Column B in the spreadsheet contains a list of complete names of people, along with spouse names, in a format similar to Mouse, Mickey & Minnie. The good news is that the format is pretty consistent with the placement of commas and ampersands. The bad news is that the names themselves are formatted in a variety of ways. Some examples include:

Mouse, Mickey & Minnie
Dog, Pluto
Duck, Donald Douglas & Daisy
Dawg, Goofy & Clarabelle Mae Cow
Cat, Sylvester & Tweety Bird (Tricky, in the sense that "Bird" could be Tweety's last name, or Mrs. Cat's middle name. I'll have to check these manually)

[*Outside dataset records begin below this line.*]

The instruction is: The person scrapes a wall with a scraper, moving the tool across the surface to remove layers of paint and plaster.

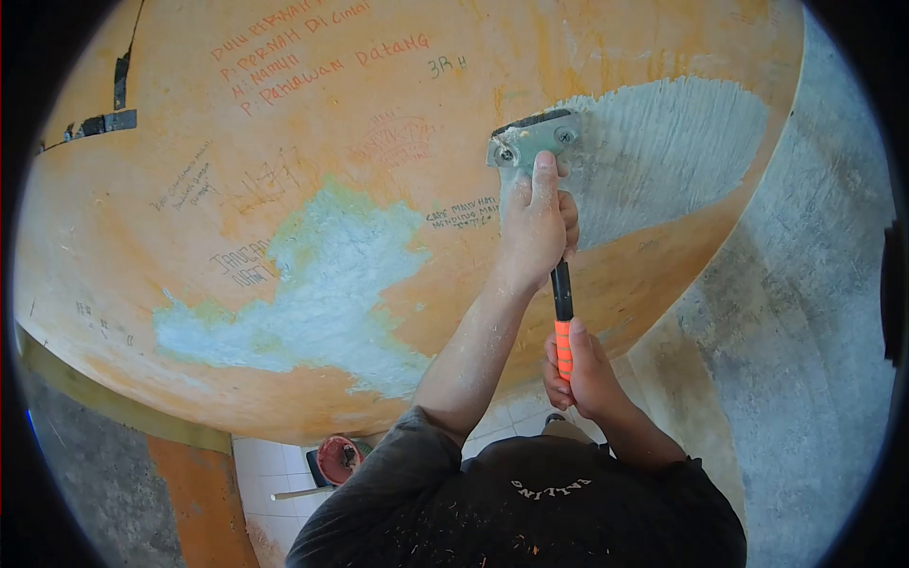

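Note:
A scraper (pixel 536 133) with a wide green-grey head, two screws and a black shaft is pressed against a large curved orange surface (pixel 454 312). Just below the head, my left hand (pixel 542 220) is closed around the shaft, its thumb pointing up along the tool. Lower down, my right hand (pixel 582 371) wraps the orange grip at the handle's end. The blade lies at the left edge of a pale grey bare patch (pixel 668 156) with fine vertical streaks. Light dust covers my left hand and forearm.
A second pale blue-grey patch (pixel 331 284) spreads across the lower left of the curved surface, with handwriting around it. Dark strips (pixel 109 121) mark the upper left. On the white tiles below stands a red bucket (pixel 339 460). Grey concrete (pixel 805 312) lies to the right.

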A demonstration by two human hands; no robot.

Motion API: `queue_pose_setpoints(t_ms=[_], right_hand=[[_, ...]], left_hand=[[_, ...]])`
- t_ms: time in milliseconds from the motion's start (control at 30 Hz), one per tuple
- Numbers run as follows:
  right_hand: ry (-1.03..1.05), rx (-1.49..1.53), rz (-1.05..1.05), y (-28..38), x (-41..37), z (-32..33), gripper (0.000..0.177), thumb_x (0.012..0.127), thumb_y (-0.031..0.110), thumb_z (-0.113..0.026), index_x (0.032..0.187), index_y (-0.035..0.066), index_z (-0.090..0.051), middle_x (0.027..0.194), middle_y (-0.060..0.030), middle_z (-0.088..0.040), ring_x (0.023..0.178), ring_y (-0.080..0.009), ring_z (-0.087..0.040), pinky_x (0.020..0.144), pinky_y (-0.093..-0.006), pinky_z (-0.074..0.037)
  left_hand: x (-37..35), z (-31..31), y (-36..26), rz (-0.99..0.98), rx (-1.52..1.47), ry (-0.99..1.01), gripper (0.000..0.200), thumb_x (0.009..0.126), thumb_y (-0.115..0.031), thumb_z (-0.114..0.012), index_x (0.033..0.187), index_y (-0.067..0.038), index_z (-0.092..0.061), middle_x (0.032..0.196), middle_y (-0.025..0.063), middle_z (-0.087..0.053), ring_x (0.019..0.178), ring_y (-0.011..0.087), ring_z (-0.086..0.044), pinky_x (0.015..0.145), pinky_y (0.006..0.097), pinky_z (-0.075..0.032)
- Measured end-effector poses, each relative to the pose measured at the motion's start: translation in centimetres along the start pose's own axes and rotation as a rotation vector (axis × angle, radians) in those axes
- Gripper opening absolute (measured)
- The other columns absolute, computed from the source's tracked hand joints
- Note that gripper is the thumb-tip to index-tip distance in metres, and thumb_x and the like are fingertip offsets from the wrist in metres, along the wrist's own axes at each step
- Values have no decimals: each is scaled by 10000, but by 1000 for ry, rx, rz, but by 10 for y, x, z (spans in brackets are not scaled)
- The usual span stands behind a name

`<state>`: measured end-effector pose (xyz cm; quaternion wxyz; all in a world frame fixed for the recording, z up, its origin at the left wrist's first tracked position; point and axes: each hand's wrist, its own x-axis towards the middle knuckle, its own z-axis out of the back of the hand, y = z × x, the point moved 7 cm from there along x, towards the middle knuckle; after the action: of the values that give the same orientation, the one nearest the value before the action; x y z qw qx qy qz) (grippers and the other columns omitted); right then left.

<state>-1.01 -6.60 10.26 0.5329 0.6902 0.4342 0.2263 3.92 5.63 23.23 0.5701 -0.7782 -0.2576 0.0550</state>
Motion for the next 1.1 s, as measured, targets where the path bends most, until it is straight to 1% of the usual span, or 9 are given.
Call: queue_pose_setpoints(t_ms=[100,167,300,400,467,600,667,867,1100], right_hand=[[119,125,7,-13,8,2,583,1005,615,-252,850,83,-434,476,-31,-345,333,-133,-327,344,-288,-314],[175,181,97,-17,5,1,544,1013,579,-290,931,68,-460,520,-43,-388,347,-133,-351,353,-286,-317],[164,132,158,-39,-11,10,498,1024,523,-332,1021,47,-478,557,-49,-419,361,-134,-370,364,-282,-327],[165,155,110,-67,-23,23,454,1035,470,-355,1071,37,-487,566,-49,-426,371,-134,-383,377,-278,-340],[124,121,89,-79,-32,32,419,1042,439,-378,1106,45,-504,578,-28,-440,392,-108,-402,390,-247,-340],[76,83,-12,-105,-44,50,369,1040,394,-421,1119,47,-519,585,-18,-456,412,-91,-413,406,-238,-348],[6,-90,-37,-115,-44,65,359,1038,363,-436,1131,29,-531,587,-21,-456,430,-98,-426,429,-247,-365],[-54,-288,-57,-111,-49,98,270,1017,246,-497,1119,4,-561,596,14,-454,444,-65,-404,434,-235,-366],[-54,-426,-44,-108,-65,132,278,998,276,-546,1102,20,-578,596,38,-441,462,-59,-416,434,-236,-368]], left_hand=[[0,2,1,-7,1,8,394,1045,-487,-327,1028,-106,-423,545,-49,-284,421,77,-309,399,255,-318],[-4,6,4,-8,2,9,386,1044,-489,-333,1031,-113,-421,550,-47,-285,425,78,-311,406,256,-321],[-20,17,38,66,-39,53,380,1040,-499,-341,1045,-124,-406,554,-28,-299,429,93,-328,418,262,-336],[-36,24,69,116,-102,83,375,1043,-496,-331,1051,-128,-400,556,-20,-305,435,103,-337,431,270,-350],[-46,26,89,151,-154,87,374,1045,-494,-323,1054,-128,-398,557,-16,-307,439,107,-341,437,275,-358],[-65,34,126,223,-222,29,373,1050,-488,-304,1055,-129,-405,585,-12,-328,474,110,-362,475,277,-362],[-75,39,140,244,-248,-9,380,1050,-492,-299,1055,-128,-407,597,-9,-337,489,111,-370,490,280,-363],[-89,51,178,231,-423,-191,423,1032,-542,-292,1041,-136,-412,628,-4,-341,524,135,-365,543,308,-360],[-97,35,204,275,-533,-258,422,1029,-551,-292,1047,-148,-415,634,-6,-332,548,136,-368,571,312,-365]])
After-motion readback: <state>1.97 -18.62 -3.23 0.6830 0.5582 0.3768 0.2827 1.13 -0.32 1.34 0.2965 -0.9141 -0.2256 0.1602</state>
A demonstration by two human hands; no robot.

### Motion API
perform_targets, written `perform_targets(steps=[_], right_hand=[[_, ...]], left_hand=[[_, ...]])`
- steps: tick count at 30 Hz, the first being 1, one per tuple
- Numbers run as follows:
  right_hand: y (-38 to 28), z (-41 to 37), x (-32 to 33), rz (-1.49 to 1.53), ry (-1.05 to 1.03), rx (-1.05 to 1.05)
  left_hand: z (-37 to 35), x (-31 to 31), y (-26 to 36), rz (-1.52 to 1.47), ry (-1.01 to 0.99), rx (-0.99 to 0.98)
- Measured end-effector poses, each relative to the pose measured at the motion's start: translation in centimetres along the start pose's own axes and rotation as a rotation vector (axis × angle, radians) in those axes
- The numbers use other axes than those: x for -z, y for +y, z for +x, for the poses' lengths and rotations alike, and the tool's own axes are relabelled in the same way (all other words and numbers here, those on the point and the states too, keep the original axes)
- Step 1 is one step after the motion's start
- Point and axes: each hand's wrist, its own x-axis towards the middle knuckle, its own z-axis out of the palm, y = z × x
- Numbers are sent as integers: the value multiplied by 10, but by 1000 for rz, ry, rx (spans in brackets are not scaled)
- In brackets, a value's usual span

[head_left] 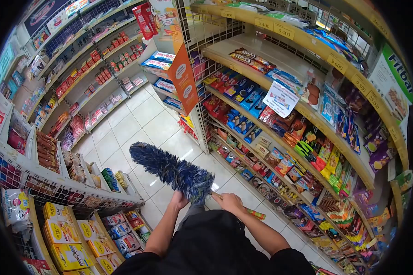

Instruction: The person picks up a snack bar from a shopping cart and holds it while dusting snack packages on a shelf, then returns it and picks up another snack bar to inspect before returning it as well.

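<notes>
A fluffy blue and grey duster is held across the front of the body, above the tiled floor, its head pointing to the upper left. My right hand is closed around the duster's light-coloured handle at its right end. My left hand is just under the fluffy part and touches its lower edge; its fingers are largely hidden by the fibres, so their grip does not show.
Shelves of packaged snacks rise close on the right, with a white paper sign on one edge. Low shelves with yellow boxes stand at the left. White floor tiles run between the shelves. A red and orange display stands ahead.
</notes>
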Motion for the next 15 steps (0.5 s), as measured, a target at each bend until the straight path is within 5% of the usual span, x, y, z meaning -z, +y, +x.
perform_targets(steps=[9, 15], right_hand=[[3, 23, 10, -46, 116, -124], [13, 16, 14, -44, 108, -118]], left_hand=[[-4, 17, 1, 357, 25, 186], [-38, 7, 19, 140, 12, 135]])
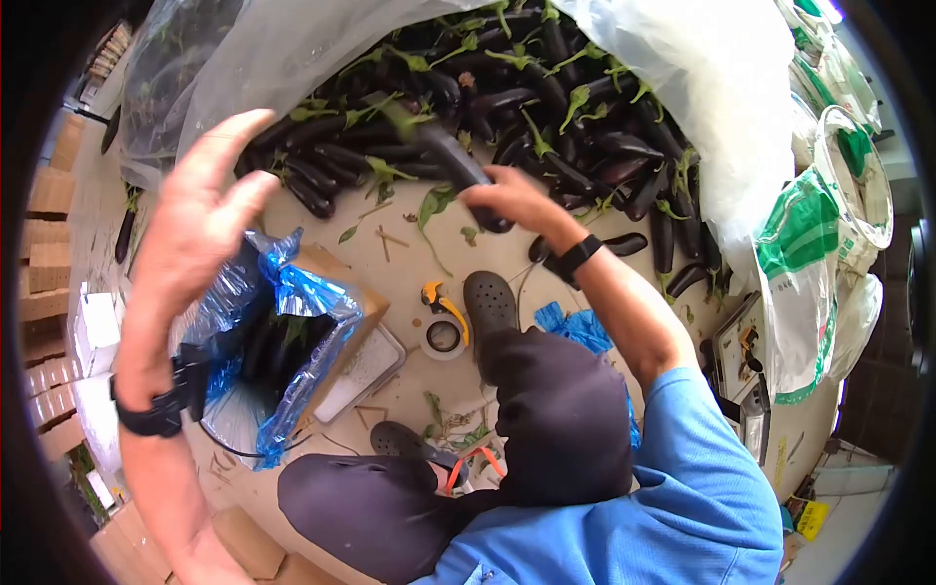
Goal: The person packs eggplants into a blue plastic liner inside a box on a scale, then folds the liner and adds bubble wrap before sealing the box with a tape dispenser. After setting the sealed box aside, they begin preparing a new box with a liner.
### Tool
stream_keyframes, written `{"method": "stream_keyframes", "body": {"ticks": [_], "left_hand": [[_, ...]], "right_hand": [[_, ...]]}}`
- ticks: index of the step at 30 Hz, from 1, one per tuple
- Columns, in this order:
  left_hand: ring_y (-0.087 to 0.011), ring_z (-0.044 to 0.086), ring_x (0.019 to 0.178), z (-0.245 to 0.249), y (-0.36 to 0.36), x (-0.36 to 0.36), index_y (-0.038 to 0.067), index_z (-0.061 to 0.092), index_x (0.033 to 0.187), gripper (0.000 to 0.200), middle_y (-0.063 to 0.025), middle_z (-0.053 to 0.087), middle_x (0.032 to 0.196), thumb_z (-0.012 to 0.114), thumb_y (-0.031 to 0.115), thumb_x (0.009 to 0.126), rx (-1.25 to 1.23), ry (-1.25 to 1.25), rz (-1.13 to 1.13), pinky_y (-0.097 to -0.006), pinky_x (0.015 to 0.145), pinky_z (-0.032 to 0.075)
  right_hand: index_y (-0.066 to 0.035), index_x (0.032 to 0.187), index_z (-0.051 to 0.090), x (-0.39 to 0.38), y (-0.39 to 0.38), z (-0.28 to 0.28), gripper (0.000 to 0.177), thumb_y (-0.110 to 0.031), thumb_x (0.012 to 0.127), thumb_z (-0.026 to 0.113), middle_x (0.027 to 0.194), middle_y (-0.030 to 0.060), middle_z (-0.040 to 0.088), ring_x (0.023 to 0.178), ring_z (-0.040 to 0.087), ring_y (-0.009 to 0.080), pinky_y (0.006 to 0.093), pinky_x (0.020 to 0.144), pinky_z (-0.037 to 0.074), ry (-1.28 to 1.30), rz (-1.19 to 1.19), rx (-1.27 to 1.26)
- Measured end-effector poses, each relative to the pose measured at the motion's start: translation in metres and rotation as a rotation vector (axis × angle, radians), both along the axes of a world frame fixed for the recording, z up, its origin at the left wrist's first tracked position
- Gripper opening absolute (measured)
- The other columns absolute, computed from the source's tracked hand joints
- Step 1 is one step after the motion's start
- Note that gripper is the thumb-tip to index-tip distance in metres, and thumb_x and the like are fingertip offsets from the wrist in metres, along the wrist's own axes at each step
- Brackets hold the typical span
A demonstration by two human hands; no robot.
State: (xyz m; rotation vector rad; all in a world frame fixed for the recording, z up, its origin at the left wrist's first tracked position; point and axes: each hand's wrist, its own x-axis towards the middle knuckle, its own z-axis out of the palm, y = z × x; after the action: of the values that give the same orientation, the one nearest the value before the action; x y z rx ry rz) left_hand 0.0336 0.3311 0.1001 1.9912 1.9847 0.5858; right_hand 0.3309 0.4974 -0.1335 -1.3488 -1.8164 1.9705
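Observation:
My right hand [512, 198] is closed round the lower end of a dark eggplant [450, 159], whose green stem end points up and left, blurred by motion. Raised at the left, my left hand [203, 219] has its fingers and thumb spread apart with nothing between them. Below and to the right of it stands a cardboard box [363, 327] lined with blue plastic [310, 288], with several eggplants [278, 346] inside. A large heap of eggplants [497, 97] lies beyond my hands, some of it under clear plastic sheeting [292, 44].
A tape roll [445, 337] with a yellow-handled tool [448, 304] lies by my shoe [490, 300]. White and green sacks [804, 234] stand at right, near a scale-like device [746, 341]. Cardboard boxes [49, 263] line the left. Blue plastic [573, 325] and leaf scraps lie on the floor.

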Motion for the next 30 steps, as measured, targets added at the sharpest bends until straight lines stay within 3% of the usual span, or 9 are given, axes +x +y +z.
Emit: {"method": "stream_keyframes", "body": {"ticks": [2, 6, 10, 12, 13, 20, 24, 27, 30], "left_hand": [[-0.0226, 0.056, 0.129, 0.0, -0.02, -0.036, 0.003, 0.057, 0.14, 0.043, -0.0143, 0.061, 0.138, 0.062, 0.012, 0.098, -0.046, -0.314, 0.171, -0.035, 0.111, 0.041], [-0.0221, 0.058, 0.127, -0.013, -0.076, -0.062, 0.0, 0.049, 0.145, 0.048, -0.0146, 0.059, 0.14, 0.06, 0.009, 0.1, -0.188, -0.446, 0.33, -0.0347, 0.111, 0.043], [-0.024, 0.058, 0.128, -0.031, -0.118, -0.067, -0.001, 0.045, 0.148, 0.053, -0.0163, 0.056, 0.143, 0.061, 0.016, 0.101, -0.185, -0.476, 0.426, -0.034, 0.107, 0.045], [-0.0239, 0.058, 0.128, -0.033, -0.13, -0.064, -0.002, 0.046, 0.147, 0.054, -0.0162, 0.056, 0.144, 0.062, 0.017, 0.1, -0.165, -0.515, 0.464, -0.034, 0.105, 0.046], [-0.0239, 0.058, 0.128, -0.036, -0.135, -0.063, -0.002, 0.046, 0.147, 0.054, -0.0162, 0.056, 0.144, 0.062, 0.017, 0.1, -0.162, -0.513, 0.467, -0.034, 0.105, 0.046], [-0.0233, 0.057, 0.127, -0.053, -0.156, -0.066, -0.003, 0.047, 0.146, 0.05, -0.0154, 0.055, 0.143, 0.061, 0.009, 0.1, -0.151, -0.578, 0.532, -0.0332, 0.105, 0.046], [-0.0234, 0.058, 0.126, -0.056, -0.178, -0.071, -0.002, 0.048, 0.145, 0.049, -0.0158, 0.055, 0.143, 0.06, 0.013, 0.101, -0.118, -0.517, 0.552, -0.0333, 0.104, 0.047], [-0.0233, 0.059, 0.125, -0.062, -0.182, -0.075, -0.002, 0.047, 0.146, 0.051, -0.0159, 0.056, 0.143, 0.06, 0.02, 0.102, -0.14, -0.537, 0.597, -0.0331, 0.102, 0.047], [-0.023, 0.06, 0.123, -0.07, -0.187, -0.074, -0.002, 0.048, 0.146, 0.05, -0.0164, 0.056, 0.141, 0.06, 0.021, 0.103, -0.106, -0.551, 0.623, -0.0324, 0.099, 0.048]], "right_hand": [[0.001, 0.113, 0.066, 0.02, 0.024, -0.067, 0.053, -0.036, 0.079, 0.081, 0.093, 0.0071, 0.066, 0.085, 0.063, 0.0138, 0.0296, 0.07, 0.051, 0.111, -0.122, -0.073], [0.001, 0.129, 0.052, 0.011, 0.051, -0.12, 0.062, -0.033, 0.087, 0.082, 0.109, 0.0076, 0.064, 0.095, 0.064, 0.0176, 0.0331, 0.083, 0.052, 0.351, -0.353, -0.367], [0.004, 0.129, 0.052, -0.032, 0.101, -0.151, 0.063, -0.036, 0.088, 0.079, 0.111, 0.0152, 0.068, 0.101, 0.067, 0.0266, 0.0392, 0.089, 0.052, 0.273, -0.342, -0.025], [0.008, 0.12, 0.059, -0.047, 0.121, -0.152, 0.064, -0.046, 0.089, 0.074, 0.111, 0.0254, 0.07, 0.105, 0.069, 0.0369, 0.0444, 0.089, 0.054, -0.499, -0.072, 0.506], [0.01, 0.108, 0.065, -0.051, 0.123, -0.15, 0.068, -0.055, 0.089, 0.069, 0.109, 0.0309, 0.069, 0.106, 0.067, 0.0438, 0.0483, 0.087, 0.054, -0.633, 0.015, 0.546], [0.006, 0.104, 0.066, -0.018, 0.13, -0.159, 0.053, -0.045, 0.09, 0.068, 0.106, 0.0277, 0.07, 0.1, 0.068, 0.0436, 0.0492, 0.084, 0.055, -0.571, 0.127, 0.723], [0.005, 0.1, 0.065, 0.019, 0.158, -0.108, 0.035, -0.024, 0.08, 0.07, 0.098, 0.0256, 0.066, 0.097, 0.065, 0.044, 0.0493, 0.088, 0.053, -0.401, -0.413, 1.438], [0.006, 0.107, 0.061, 0.038, 0.219, -0.105, 0.044, -0.028, 0.081, 0.072, 0.103, 0.0276, 0.067, 0.102, 0.065, 0.0441, 0.0502, 0.089, 0.053, -0.767, -0.002, 1.105], [0.007, 0.113, 0.059, 0.026, 0.234, -0.082, 0.059, -0.036, 0.078, 0.078, 0.108, 0.0294, 0.068, 0.107, 0.064, 0.0456, 0.0497, 0.09, 0.053, -0.705, 0.322, 0.755]]}}
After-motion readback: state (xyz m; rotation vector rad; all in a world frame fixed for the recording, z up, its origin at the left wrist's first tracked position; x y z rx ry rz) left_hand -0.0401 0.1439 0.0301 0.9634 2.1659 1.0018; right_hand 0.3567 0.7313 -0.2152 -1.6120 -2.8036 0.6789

The trouble is that the database table requires that the names be separated out into Head of House First Name, HoH Middle Initial, HoH Last Name, Spouse First Name, Spouse Middle Initial, and Spouse Last Name.

Though the vast majority of the data is represented by the first two examples above, there are enough variances to make manually fixing them somewhat of a chore. What I'm hoping for is a set of formulas that can look at column B, and extract from it the appropriate information required to fill in other columns that I'll create for that purpose. Here's my (very, very rough) idea of what should go where:

Column B (Complete Name) - the existing column with the data as it currently exists
Column C (Head of House Last Name) - the word before the comma
Column D (Head of House First Name) - the word after the comma (Bonus points if any Jr or Sr present can be placed in this column as well!)
Column E (Head of House Middle Initial) - the second word after the comma, but before the ampersand. Empty if none exists.
Column F (Spouse First Name) - the first word after the ampersand. Empty if none exists.
Column G (Spouse Middle Initial) - the second word after the ampersand. Empty if none exists.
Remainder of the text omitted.